今後、金融や電子商取引、ヘルスケアなど事業の多角化を進めているKDDIは「ライフデザイン企業」と自らを称している。個人的にデジタル端末が好きで、キャリアとしてはインフラ構築に取り組んだ時期が長かった田中社長に対して、高橋副社長はサービス事業基盤の整備を進め、スタートアップ支援やスマートフォン時代の新規事業開発に取り組んできた。

深読みすると・・・

こうした新旧社長のキャリアの違いは、そのまま携帯電話事業のトレンドを示すものだ。今回の社長交代劇に関する経緯だけを評価するならば、KDDIは「技術」から「サービス」への時代変化を鑑みて、適切な時期に高橋氏へのバトンタッチを果たしたというニュースにすぎない。

しかし、もう少し俯瞰して深読みするならば、市場環境の変化が世代交代を促す流れを起こしているのだという見方もできる。

田中社長の時代は、テクノロジ業界全体がスマートフォンの時代を迎え、さまざまな市場ルールが変化した時期と重なる。スマートフォンは、単に技術的に進歩した携帯電話として、過去のさまざまな製品を駆逐しただけの製品ではない。スマートフォン、そしてスマートフォンを通じて多くのアプリケーションがクラウドに移り、消費者のライフスタイルを一変させた。

ところが、スマートフォンによる革命も、もやは一段落しようとしている。“最新スマートフォンが最前線の技術トレンド”などと言えば失笑を受けることだろう。もはやスマートフォンは社会の一部、インフラと言っていいほど定着しているからだ。

こうした環境の変化に伴い、国内では楽天の携帯電話事業参入など目先の変化もあるが、社会全体を変えていくような大きなイノベーションはおそらく5G導入のタイミングになるだろう。なるべく早く、5G普及後に登場してくるだろう新しいサービス、デバイス、それらを活用したアプリケーションを見据え、足元の事業やそこから広がる新規事業へと目を向けねばならない。

今年1月に米ラスベガスで行われたInternational CESは、もはやコンシューマ・エレクトロニクスだけの展示会ではなく、新たなテクノロジーによって変化する社会について各社が近未来へ向けたビジョンを発表する場となっていた。

たとえばトヨタ自動車は「e-Palette Concept」と名付けた自動運転技術を基礎とする流通システムを提案。移動体に対応する保険などの周辺整備も含め、5G時代に社会全体がネットワーク化されていくなかで、自分たちがどのような方向性を出していけるのか明確なビジョンを示していた。2020年には実証実験が開始される。

いずれは「5G」へと収斂していく

携帯電話網に目線を戻すと、5Gは2020年からのサービスインをNTTドコモとKDDIが明言しているほか、ソフトバンクも同年のサービス開始を狙っている。しばらくは現行LTEとの共存が続くとはいえ、いずれは5Gへと収斂していくのは明らかだ。では5Gで社会はどう変化していくのか、中長期的な戦略で取り組むならば、そのスタートは早いほうがいい。

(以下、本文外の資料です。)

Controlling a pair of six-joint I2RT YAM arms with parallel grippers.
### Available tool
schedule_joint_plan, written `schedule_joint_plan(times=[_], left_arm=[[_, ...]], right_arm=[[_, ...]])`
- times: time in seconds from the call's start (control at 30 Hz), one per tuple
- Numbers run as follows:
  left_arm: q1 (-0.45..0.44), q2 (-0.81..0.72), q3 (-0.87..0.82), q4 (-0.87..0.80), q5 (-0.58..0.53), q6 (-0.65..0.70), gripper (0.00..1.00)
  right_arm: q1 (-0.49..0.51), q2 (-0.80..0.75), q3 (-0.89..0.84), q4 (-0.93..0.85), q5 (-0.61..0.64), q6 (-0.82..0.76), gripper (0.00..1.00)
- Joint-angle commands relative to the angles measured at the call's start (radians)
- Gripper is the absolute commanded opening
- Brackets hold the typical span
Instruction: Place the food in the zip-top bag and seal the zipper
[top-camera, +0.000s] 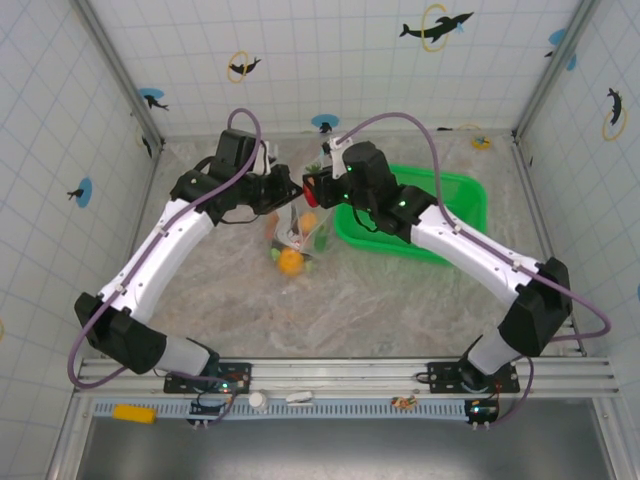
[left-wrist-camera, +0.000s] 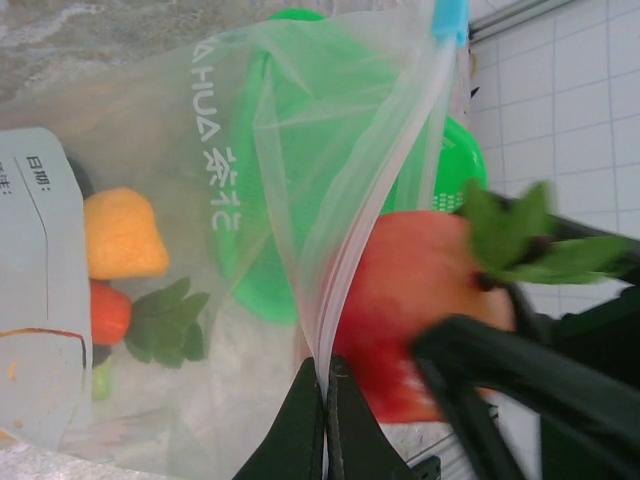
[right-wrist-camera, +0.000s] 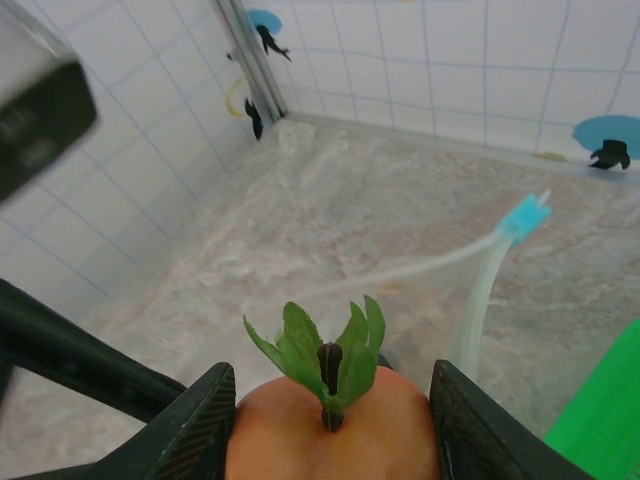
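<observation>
left tool (left-wrist-camera: 325, 425) is pinched tight on one lip of the zip-top bag (left-wrist-camera: 200, 170), right on the zipper (left-wrist-camera: 400, 160), holding the mouth up off the worktop (top-camera: 380, 300). through the clear film an orange citrus (left-wrist-camera: 122, 235) and a carrot (left-wrist-camera: 108, 312) lie inside, low in the bag. just right of the pinched lip is the red toy fruit (left-wrist-camera: 420, 270) with its green leafy cap. it is clamped at a middling spread in the right tool (top-camera: 318, 188). the fruit is at the mouth, touching or nearly touching the film, and i cannot tell whether it has crossed the lip. further right stands the green basket (top-camera: 440, 215).

the step in hand looks like feeding this fruit in. to do it well, the left pinch should hold the lip high and taut so the two zipper strips gape. the right tool should carry the fruit past both strips, toward the pieces below, before letting go. it should not drag the film or the blue slider (left-wrist-camera: 451, 18) with it.
</observation>
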Motion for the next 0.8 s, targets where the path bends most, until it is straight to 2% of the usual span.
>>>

2019〜2022年の中期計画は成長戦略を描くうえで極めて重要なものになる(写真:KDDI)

5Gのサービス開始から3〜5年後に、その社会的な影響が広がると仮定すると、高橋新社長にとって2019〜2022年の中期計画は成長戦略を描くうえで極めて重要なものになる。田中社長が言うように、1年間かけて次の中期計画をまとめる時間的猶予は将来、大きな意味を持つようになるかもしれない。

KDDIは通信を核にして、社会のさまざまな要素がネットワーク化し、そこに新規事業を立ち上げていき、結果として生活全体をサポートする企業になるという“ライフデザイン企業”というコンセプトを掲げているが、そうした視点は通信インフラとは無関係な異なる業種の企業にとっても重要だ。

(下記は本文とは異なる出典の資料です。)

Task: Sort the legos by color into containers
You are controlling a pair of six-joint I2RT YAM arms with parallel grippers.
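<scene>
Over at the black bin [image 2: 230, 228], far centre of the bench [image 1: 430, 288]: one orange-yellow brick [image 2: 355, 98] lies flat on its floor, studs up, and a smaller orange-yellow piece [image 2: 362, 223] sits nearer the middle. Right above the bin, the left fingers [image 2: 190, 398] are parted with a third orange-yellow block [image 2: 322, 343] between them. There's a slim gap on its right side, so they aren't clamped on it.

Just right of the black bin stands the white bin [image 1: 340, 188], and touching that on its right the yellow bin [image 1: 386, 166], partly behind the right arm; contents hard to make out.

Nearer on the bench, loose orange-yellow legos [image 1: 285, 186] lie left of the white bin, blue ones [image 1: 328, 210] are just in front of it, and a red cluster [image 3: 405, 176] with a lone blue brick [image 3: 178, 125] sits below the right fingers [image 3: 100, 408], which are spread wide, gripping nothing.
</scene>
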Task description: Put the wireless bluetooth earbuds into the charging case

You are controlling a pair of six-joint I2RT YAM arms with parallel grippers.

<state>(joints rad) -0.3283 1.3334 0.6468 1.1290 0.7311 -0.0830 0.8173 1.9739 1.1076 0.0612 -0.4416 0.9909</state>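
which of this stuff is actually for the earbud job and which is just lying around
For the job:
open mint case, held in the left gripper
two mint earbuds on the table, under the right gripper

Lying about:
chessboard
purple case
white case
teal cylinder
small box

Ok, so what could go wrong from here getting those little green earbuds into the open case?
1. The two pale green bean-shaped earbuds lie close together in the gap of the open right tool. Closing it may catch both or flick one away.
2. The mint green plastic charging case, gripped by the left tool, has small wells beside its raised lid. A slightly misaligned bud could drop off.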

5Gでは通信帯域が広がるだけでなく、遅延が大幅に小さくなることで応用範囲が大きく広がる。とりわけ移動体への応用は、すでに多くの提案がなされているが、イノベーションの波はそれだけにとどまらないだろう。移動体を含めた社会全体がネットワーク化されるなか、身の回りのあらゆるモノとサービスに革新が起きていく。

KDDIの社長交代劇は、そうした近未来のイノベーションに向けた予兆の一端だ。そう考えたうえで、自らの足元に目線を落とせば、新たなビジョン、目標が見えてくる。